An important underlying belief from PCP is that there is always an alternative way of looking at and understanding things. This constantly provides a challenge to our creativity and imaginations.

In therapy, this means that the emphasis may be less on helping someone to find a 'true' understanding of what is going on so much as an understanding that will  work for them in helping them move forwards from where they may have become stuck.

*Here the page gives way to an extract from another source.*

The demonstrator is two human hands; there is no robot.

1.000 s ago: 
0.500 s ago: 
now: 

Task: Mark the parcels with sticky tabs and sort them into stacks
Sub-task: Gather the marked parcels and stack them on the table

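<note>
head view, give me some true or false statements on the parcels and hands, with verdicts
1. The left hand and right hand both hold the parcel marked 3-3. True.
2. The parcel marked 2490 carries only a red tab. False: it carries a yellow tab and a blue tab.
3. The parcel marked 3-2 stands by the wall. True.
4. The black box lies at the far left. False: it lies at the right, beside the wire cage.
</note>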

Within an educational context, this means that there is always another way to approach the matter in hand.  It may be a case of considering alternative perspectives on the presenting problem.  It also means remembering that there will be many possible ways to reach a solution and creativity and openness to new ideas and possibilities are required to find them.  Approaching an educational sticking point with this in mind enables the educator and learner to work together to find something that is both meaningful and useful to both.
The implication running right through PCP is that importance lies in meanings rather than in actual events. A person's  experience of events takes on more importance than the historical fact of the events themselves.
When writing about therapy, George Kelly stated that the client knows more about their own difficulties than anyone else and it is the task of the therapist to help a client to create a more fruitful life for themselves.  I believe that this is a useful starting point for working with everyone.  People generally have a very good idea about what is 'wrong'.  What they struggle with is how to put it 'right'.
Kelly saw 'behaviour' as an 'experiment' - an idea which encourages a positive perspective on things that may at first seem otherwise. If a person's behaviour is seen as a series of experiments, it leads us to consider what might be the nature of their hypothesis.